TASK GOAL :: Each of the records must appear again, exactly as it was written.

EXERCISE MATERIALS ::
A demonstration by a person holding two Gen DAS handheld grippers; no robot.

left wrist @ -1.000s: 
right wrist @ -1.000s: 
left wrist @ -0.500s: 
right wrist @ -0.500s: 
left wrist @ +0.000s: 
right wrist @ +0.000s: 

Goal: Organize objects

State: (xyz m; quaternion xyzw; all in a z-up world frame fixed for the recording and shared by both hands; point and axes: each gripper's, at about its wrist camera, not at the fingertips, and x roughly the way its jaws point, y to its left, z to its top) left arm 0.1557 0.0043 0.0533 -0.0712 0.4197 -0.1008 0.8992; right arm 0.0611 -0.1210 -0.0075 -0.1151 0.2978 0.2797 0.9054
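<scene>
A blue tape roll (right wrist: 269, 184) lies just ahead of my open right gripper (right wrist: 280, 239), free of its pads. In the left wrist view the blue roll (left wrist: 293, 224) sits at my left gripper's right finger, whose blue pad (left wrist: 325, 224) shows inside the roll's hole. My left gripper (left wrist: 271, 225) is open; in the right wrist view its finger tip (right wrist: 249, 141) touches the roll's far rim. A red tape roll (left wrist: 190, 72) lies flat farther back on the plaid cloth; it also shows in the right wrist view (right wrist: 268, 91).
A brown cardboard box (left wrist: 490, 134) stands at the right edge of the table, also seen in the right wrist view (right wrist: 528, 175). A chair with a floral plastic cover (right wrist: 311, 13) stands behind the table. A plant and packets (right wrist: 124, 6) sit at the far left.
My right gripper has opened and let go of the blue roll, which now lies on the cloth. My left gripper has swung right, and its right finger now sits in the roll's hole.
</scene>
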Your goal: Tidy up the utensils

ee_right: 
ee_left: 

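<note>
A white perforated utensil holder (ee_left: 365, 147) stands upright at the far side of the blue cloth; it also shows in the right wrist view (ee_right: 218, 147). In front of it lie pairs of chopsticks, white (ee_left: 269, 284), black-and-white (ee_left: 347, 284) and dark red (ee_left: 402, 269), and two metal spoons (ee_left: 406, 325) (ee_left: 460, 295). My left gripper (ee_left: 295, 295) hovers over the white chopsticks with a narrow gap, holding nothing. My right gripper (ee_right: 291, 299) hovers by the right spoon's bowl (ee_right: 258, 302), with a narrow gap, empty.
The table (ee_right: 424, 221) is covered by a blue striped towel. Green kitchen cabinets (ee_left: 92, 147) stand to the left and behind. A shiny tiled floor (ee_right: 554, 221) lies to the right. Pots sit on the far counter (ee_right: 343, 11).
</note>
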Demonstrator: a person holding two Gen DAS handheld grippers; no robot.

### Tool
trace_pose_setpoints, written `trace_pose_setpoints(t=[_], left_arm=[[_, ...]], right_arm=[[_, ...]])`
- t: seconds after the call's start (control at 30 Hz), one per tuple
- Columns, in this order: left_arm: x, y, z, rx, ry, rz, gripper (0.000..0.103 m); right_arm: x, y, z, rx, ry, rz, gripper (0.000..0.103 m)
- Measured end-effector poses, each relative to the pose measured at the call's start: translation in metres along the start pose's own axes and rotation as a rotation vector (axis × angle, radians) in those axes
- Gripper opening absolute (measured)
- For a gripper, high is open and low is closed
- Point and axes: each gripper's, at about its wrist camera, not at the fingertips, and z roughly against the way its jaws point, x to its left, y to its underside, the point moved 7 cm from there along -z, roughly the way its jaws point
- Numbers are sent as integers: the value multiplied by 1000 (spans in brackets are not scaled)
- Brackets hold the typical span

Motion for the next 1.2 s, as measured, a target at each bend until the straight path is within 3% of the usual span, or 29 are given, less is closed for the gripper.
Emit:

TASK OUTPUT ::
A demonstration by a person holding two Gen DAS handheld grippers; no robot.

left wrist @ -1.000s: 
right wrist @ -1.000s: 
left wrist @ -0.500s: 
right wrist @ -0.500s: 
left wrist @ +0.000s: 
right wrist @ +0.000s: 

Goal: Organize objects

State: (xyz m; quaternion xyzw; all in a z-up world frame fixed for the recording and shared by both hands; point and axes: each gripper's, at about its wrist camera, not at the fingertips, and x roughly the way its jaws point, y to its left, z to its top) left arm 0.1557 0.0043 0.0533 -0.0712 0.4197 -0.1008 0.8992; right arm 0.0611 -0.1210 -0.0075 -0.1151 0.2978 0.2797 0.9054
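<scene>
A blue tape roll (right wrist: 269, 184) lies just ahead of my open right gripper (right wrist: 280, 239), free of its pads. In the left wrist view the blue roll (left wrist: 293, 224) sits at my left gripper's right finger, whose blue pad (left wrist: 325, 224) shows inside the roll's hole. My left gripper (left wrist: 271, 225) is open; in the right wrist view its finger tip (right wrist: 249, 141) touches the roll's far rim. A red tape roll (left wrist: 190, 72) lies flat farther back on the plaid cloth; it also shows in the right wrist view (right wrist: 268, 91).
A brown cardboard box (left wrist: 490, 134) stands at the right edge of the table, also seen in the right wrist view (right wrist: 528, 175). A chair with a floral plastic cover (right wrist: 311, 13) stands behind the table. A plant and packets (right wrist: 124, 6) sit at the far left.
My right gripper has opened and let go of the blue roll, which now lies on the cloth. My left gripper has swung right, and its right finger now sits in the roll's hole.
</scene>
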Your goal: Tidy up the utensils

ee_right: 
ee_left: 

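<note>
A white perforated utensil holder (ee_left: 365, 147) stands upright at the far side of the blue cloth; it also shows in the right wrist view (ee_right: 218, 147). In front of it lie pairs of chopsticks, white (ee_left: 269, 284), black-and-white (ee_left: 347, 284) and dark red (ee_left: 402, 269), and two metal spoons (ee_left: 406, 325) (ee_left: 460, 295). My left gripper (ee_left: 295, 295) hovers over the white chopsticks with a narrow gap, holding nothing. My right gripper (ee_right: 291, 299) hovers by the right spoon's bowl (ee_right: 258, 302), with a narrow gap, empty.
The table (ee_right: 424, 221) is covered by a blue striped towel. Green kitchen cabinets (ee_left: 92, 147) stand to the left and behind. A shiny tiled floor (ee_right: 554, 221) lies to the right. Pots sit on the far counter (ee_right: 343, 11).
</note>
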Demonstrator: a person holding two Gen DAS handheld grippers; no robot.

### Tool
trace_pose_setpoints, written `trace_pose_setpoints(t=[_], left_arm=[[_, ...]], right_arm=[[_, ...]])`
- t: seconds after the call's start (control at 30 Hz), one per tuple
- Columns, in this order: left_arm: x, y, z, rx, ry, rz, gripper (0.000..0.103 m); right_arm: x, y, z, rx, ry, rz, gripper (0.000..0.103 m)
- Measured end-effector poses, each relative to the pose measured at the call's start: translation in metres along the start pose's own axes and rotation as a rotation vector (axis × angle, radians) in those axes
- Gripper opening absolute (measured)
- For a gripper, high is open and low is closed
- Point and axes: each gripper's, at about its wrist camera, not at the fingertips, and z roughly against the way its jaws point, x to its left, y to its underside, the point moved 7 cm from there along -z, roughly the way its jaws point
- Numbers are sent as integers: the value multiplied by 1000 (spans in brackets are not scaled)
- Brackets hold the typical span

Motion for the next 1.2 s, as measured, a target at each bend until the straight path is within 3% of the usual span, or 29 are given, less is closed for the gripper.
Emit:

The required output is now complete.